PROBLEM TO WORK ON
The records below must be output exactly, without pictures.
* * * * *
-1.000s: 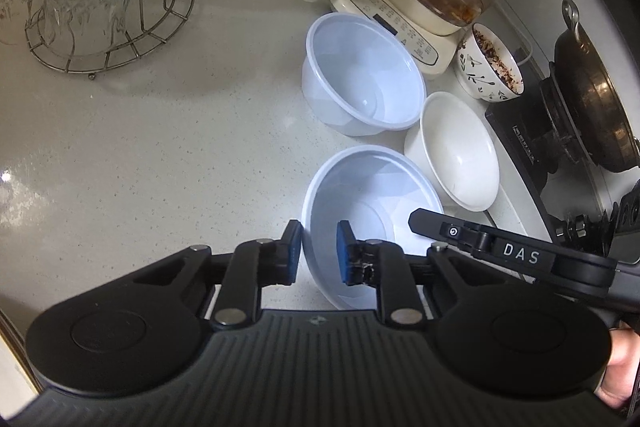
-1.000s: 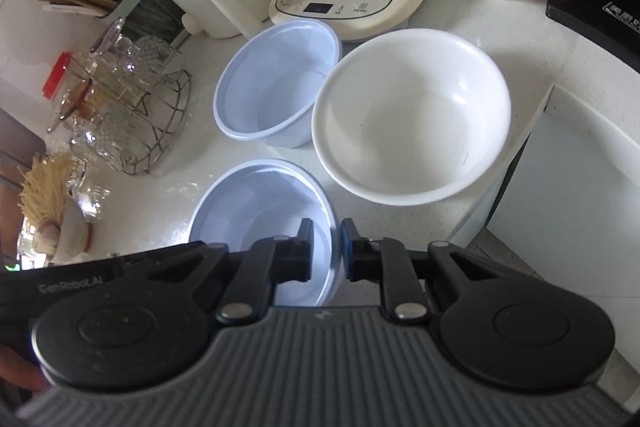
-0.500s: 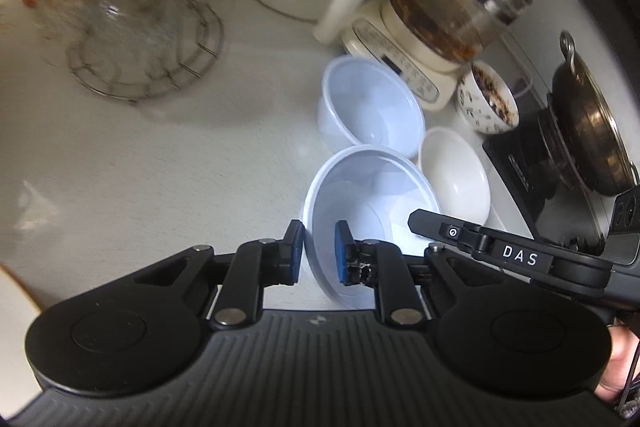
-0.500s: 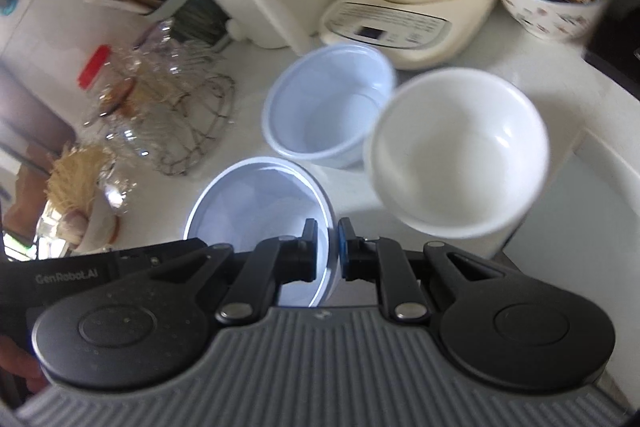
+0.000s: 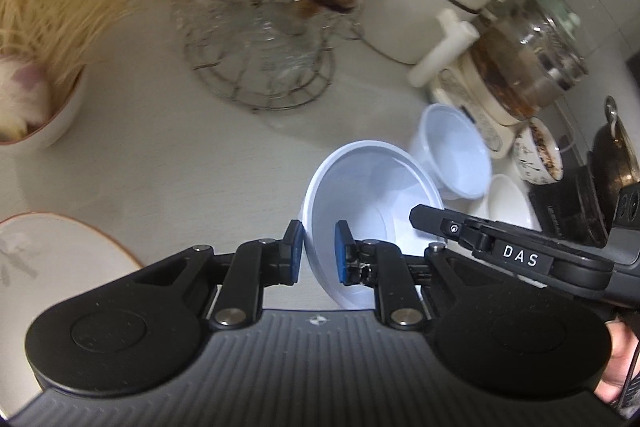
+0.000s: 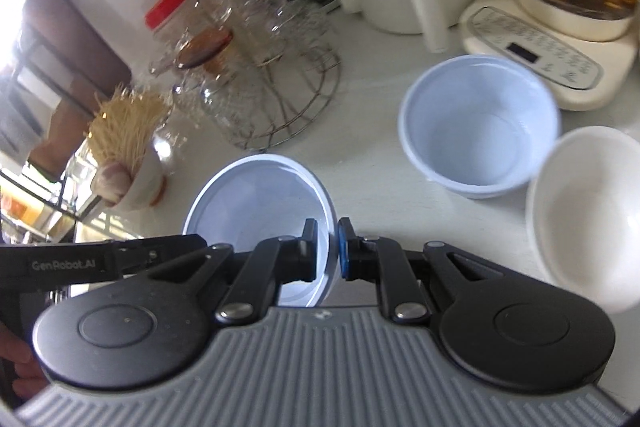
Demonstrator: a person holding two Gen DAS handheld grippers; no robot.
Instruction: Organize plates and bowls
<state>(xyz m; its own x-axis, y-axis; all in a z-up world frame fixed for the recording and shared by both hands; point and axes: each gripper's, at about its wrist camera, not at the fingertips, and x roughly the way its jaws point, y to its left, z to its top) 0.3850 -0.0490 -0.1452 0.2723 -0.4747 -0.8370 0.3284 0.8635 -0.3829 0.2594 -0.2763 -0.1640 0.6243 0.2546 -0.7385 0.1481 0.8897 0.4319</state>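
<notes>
right gripper (image 6: 327,249) pinching plastic bowl (image 6: 256,199) rim

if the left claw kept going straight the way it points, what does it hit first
Past the pale blue bowl it grips, probably bare countertop, just short of the wire glass rack; depth is unclear.

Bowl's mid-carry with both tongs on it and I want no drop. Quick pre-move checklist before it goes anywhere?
1. Left tongs clamped on the rim of the pale blue plastic bowl: ok, one pad inside the wall, one outside.
2. Right tongs clamped on the opposite rim: ok.
3. Bowl empty: ok.
4. Bowl clear of the second pale blue plastic bowl and the white ceramic bowl: ok, both sit apart to the right.
5. Bowl level: not ok, it shows tilted in both views.
6. Landing spot chosen: cannot tell; the orange-rimmed white plate lies at lower left.
</notes>
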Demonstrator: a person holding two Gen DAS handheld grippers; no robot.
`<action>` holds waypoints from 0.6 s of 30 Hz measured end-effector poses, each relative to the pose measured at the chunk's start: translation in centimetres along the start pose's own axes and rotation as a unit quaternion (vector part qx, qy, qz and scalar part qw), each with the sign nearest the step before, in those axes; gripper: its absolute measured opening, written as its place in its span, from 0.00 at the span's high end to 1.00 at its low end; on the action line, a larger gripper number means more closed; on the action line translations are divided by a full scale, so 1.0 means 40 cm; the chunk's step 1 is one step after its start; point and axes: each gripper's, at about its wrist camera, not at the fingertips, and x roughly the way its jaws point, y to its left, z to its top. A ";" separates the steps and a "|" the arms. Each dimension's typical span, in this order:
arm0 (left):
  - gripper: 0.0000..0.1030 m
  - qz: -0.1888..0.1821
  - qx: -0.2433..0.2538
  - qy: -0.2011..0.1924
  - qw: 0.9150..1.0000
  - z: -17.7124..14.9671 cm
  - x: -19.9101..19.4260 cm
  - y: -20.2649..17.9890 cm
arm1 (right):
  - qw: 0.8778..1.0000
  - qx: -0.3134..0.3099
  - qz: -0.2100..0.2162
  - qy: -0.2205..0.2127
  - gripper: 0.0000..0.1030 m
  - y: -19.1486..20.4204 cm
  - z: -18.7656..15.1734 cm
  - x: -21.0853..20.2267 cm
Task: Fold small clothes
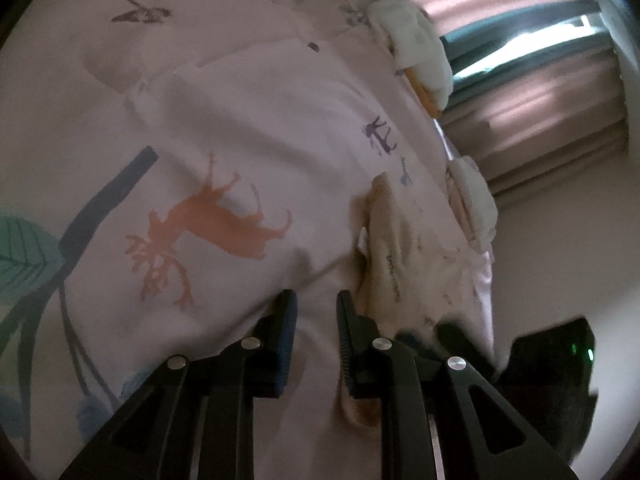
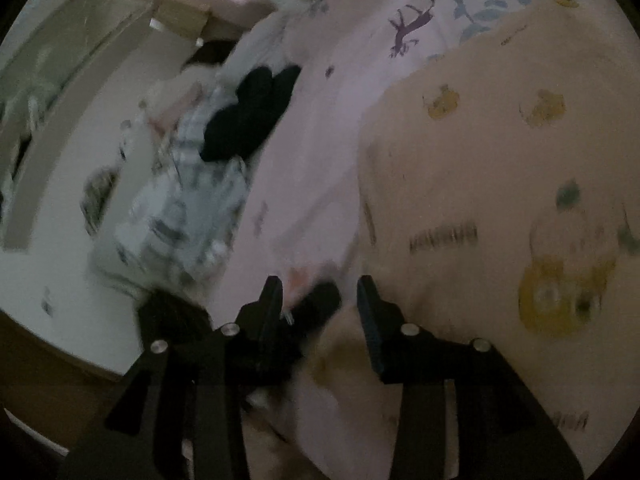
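A small cream garment (image 2: 480, 184) with yellow bear prints lies spread on the pink animal-print bedsheet (image 2: 320, 140). My right gripper (image 2: 320, 292) hangs at the garment's left edge, its jaws apart, and a cream fold (image 2: 340, 344) sits low between the fingers without being pressed. In the left wrist view the same garment (image 1: 400, 248) lies bunched just right of my left gripper (image 1: 316, 300). Its jaws stand a narrow gap apart, with only the bedsheet (image 1: 224, 92) showing between the tips. A dark blurred shape (image 2: 320, 300) between the right fingers looks like the other gripper.
A black garment (image 2: 252, 116) and a pale checked cloth (image 2: 188, 200) lie at the bed's left edge, with white floor (image 2: 60, 220) and a cardboard box (image 2: 80, 52) beyond. White fluffy items (image 1: 412, 44) line the far bed edge before pink curtains (image 1: 540, 92).
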 end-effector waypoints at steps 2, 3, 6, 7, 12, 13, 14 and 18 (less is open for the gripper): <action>0.82 0.004 0.007 -0.002 1.000 0.000 0.003 -0.002 | 0.999 -0.034 -0.017 0.009 0.63 -0.004 -0.046 0.010; 0.82 0.002 0.008 -0.002 1.000 0.002 0.004 -0.001 | 0.999 -0.043 -0.018 0.007 0.64 -0.012 -0.061 0.012; 0.82 -0.008 0.002 -0.001 1.000 0.006 0.007 0.006 | 0.998 -0.063 -0.016 -0.015 0.66 -0.022 -0.088 0.004; 0.82 -0.009 0.002 0.000 1.000 0.007 0.008 0.007 | 0.998 -0.061 -0.016 -0.015 0.66 -0.027 -0.088 0.003; 0.82 -0.010 0.010 -0.003 1.000 0.005 0.007 0.006 | 0.996 -0.076 -0.040 -0.010 0.65 -0.008 -0.100 -0.013; 0.82 -0.009 0.011 -0.003 1.000 0.005 0.007 0.007 | 0.995 -0.086 -0.046 -0.007 0.64 -0.001 -0.108 -0.021; 0.82 -0.008 0.012 -0.003 1.000 0.005 0.007 0.005 | 0.994 -0.093 -0.052 -0.002 0.62 0.007 -0.116 -0.031; 0.70 -0.014 0.022 0.003 1.000 0.006 0.009 -0.006 | 0.992 -0.103 -0.067 0.004 0.50 0.008 -0.122 -0.094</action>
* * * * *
ANSWER AREA
-1.000s: 
-1.000s: 
-0.500s: 
-0.500s: 
+0.000s: 
+0.000s: 
Demonstrator: a person holding two Gen DAS handheld grippers; no robot.
Instruction: Organize plates and bowls
<state>(xyz m; its own x-axis, y-axis; all in a z-up world frame fixed for the recording and shared by both hands; point and axes: each gripper's, at about its wrist camera, not at the fingertips, and x roughly the way its jaws point, y to its left, z to its top) 0.3850 -0.0490 -0.1452 0.2723 -0.4747 -0.8370 0.3284 0.8635 -0.3829 0.2594 -0.2763 -0.1640 0.6243 0.2546 -0.7385 0.1481 0.8897 0.4319</state>
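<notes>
right gripper (image 6: 327,249) pinching plastic bowl (image 6: 256,199) rim

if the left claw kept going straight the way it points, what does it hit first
Past the pale blue bowl it grips, probably bare countertop, just short of the wire glass rack; depth is unclear.

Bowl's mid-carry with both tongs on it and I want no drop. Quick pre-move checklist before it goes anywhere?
1. Left tongs clamped on the rim of the pale blue plastic bowl: ok, one pad inside the wall, one outside.
2. Right tongs clamped on the opposite rim: ok.
3. Bowl empty: ok.
4. Bowl clear of the second pale blue plastic bowl and the white ceramic bowl: ok, both sit apart to the right.
5. Bowl level: not ok, it shows tilted in both views.
6. Landing spot chosen: cannot tell; the orange-rimmed white plate lies at lower left.
</notes>
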Demonstrator: a person holding two Gen DAS handheld grippers; no robot.
`<action>` holds waypoints from 0.6 s of 30 Hz measured end-effector poses, each relative to the pose measured at the chunk's start: translation in centimetres along the start pose's own axes and rotation as a unit quaternion (vector part qx, qy, qz and scalar part qw), each with the sign nearest the step before, in those axes; gripper: its absolute measured opening, written as its place in its span, from 0.00 at the span's high end to 1.00 at its low end; on the action line, a larger gripper number means more closed; on the action line translations are divided by a full scale, so 1.0 means 40 cm; the chunk's step 1 is one step after its start; point and axes: each gripper's, at about its wrist camera, not at the fingertips, and x roughly the way its jaws point, y to its left, z to its top. A ";" separates the steps and a "|" the arms. Each dimension's typical span, in this order:
arm0 (left):
  - gripper: 0.0000..0.1030 m
  - qz: -0.1888..0.1821
  - qx: -0.2433..0.2538
  - qy: -0.2011..0.1924
  - qw: 0.9150..1.0000
  - z: -17.7124..14.9671 cm
  - x: -19.9101..19.4260 cm
  - y: -20.2649..17.9890 cm
arm1 (right):
  - qw: 0.8778..1.0000
  - qx: -0.3134..0.3099
  - qz: -0.2100..0.2162
  - qy: -0.2205..0.2127
  - gripper: 0.0000..0.1030 m
  - y: -19.1486..20.4204 cm
  - z: -18.7656..15.1734 cm
  - x: -21.0853..20.2267 cm
Task: Fold small clothes
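A small cream garment (image 2: 480, 184) with yellow bear prints lies spread on the pink animal-print bedsheet (image 2: 320, 140). My right gripper (image 2: 320, 292) hangs at the garment's left edge, its jaws apart, and a cream fold (image 2: 340, 344) sits low between the fingers without being pressed. In the left wrist view the same garment (image 1: 400, 248) lies bunched just right of my left gripper (image 1: 316, 300). Its jaws stand a narrow gap apart, with only the bedsheet (image 1: 224, 92) showing between the tips. A dark blurred shape (image 2: 320, 300) between the right fingers looks like the other gripper.
A black garment (image 2: 252, 116) and a pale checked cloth (image 2: 188, 200) lie at the bed's left edge, with white floor (image 2: 60, 220) and a cardboard box (image 2: 80, 52) beyond. White fluffy items (image 1: 412, 44) line the far bed edge before pink curtains (image 1: 540, 92).
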 end-effector waypoints at steps 2, 3, 6, 7, 12, 13, 14 and 18 (less is open for the gripper): <action>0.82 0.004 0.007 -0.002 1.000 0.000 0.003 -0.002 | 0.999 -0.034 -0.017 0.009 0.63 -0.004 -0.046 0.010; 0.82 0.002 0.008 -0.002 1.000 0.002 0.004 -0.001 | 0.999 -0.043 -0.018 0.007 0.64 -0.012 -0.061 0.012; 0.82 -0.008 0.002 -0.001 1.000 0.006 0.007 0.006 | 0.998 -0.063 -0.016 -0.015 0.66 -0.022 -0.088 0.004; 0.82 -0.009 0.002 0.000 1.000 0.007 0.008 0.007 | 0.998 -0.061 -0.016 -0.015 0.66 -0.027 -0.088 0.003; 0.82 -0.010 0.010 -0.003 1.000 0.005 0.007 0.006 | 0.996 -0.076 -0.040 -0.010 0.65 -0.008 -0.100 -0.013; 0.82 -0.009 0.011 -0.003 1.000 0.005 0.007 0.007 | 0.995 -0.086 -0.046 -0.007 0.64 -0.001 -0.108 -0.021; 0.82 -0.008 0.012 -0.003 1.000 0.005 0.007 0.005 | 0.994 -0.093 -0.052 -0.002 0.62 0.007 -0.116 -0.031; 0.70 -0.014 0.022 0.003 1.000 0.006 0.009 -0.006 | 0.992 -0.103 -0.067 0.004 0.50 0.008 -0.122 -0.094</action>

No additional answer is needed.